## Instructions for the task:
The listing below should be printed again word for word, without any images.

.....

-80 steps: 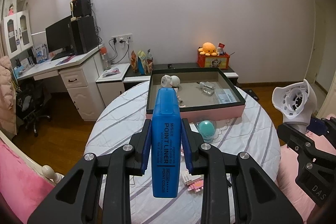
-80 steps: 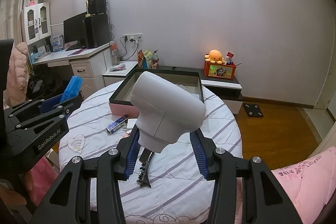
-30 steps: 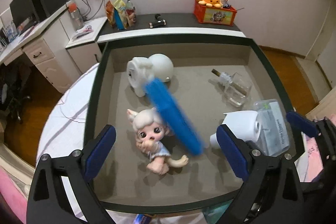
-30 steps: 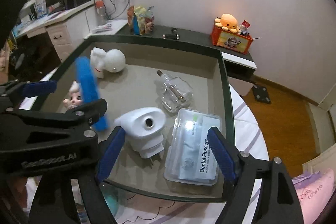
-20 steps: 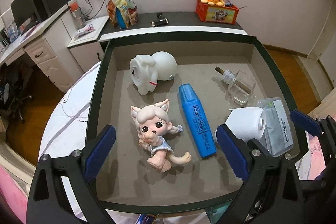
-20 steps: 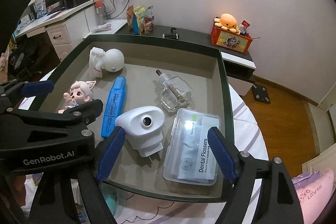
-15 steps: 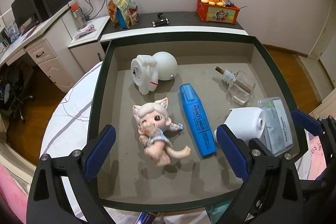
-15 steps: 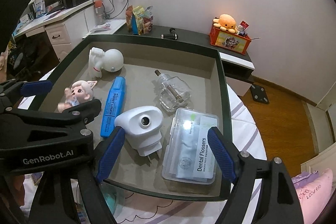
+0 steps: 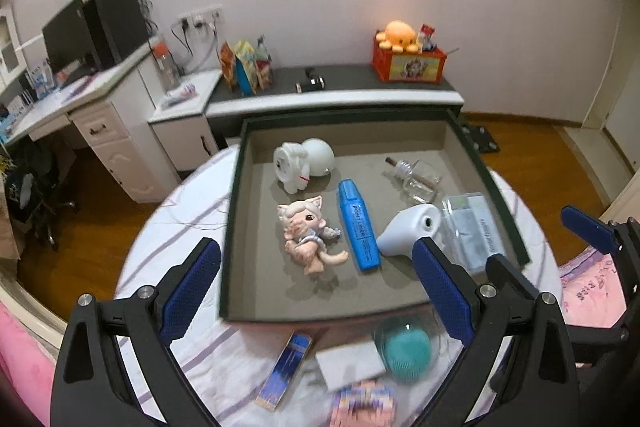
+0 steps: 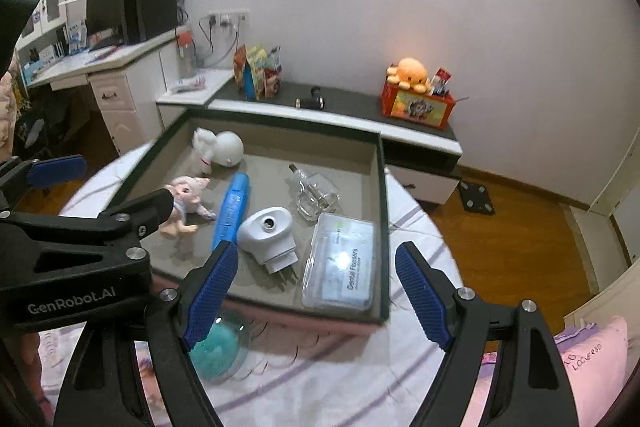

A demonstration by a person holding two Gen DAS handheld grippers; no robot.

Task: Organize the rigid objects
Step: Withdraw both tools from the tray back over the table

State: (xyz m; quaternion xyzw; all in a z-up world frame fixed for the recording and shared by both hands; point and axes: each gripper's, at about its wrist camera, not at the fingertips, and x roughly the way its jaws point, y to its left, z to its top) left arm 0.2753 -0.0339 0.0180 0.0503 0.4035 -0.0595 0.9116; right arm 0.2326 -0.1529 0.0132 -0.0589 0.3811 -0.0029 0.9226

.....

## Problem solution:
-80 steps: 
-80 steps: 
-30 steps: 
-30 steps: 
-20 steps: 
-20 steps: 
-15 steps: 
-15 steps: 
+0 steps: 
+0 steps: 

A demonstration by a person holding two Gen DAS handheld grippers; no robot.

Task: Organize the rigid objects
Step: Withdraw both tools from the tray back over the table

State: (xyz m; quaternion xyzw; all in a z-up world frame fixed for the recording and shared by both hands; point and axes: each gripper's, at about its wrist camera, not at the fingertips, and x roughly the way its jaws point, y to its left, z to its top) left arm 0.2753 -0.0339 0.0180 0.0503 0.4035 -0.0595 0.9116; right arm 0.2326 -0.1529 0.0132 -0.0589 0.3811 -0.0029 0.9226

Output is finished, and nothing else is required.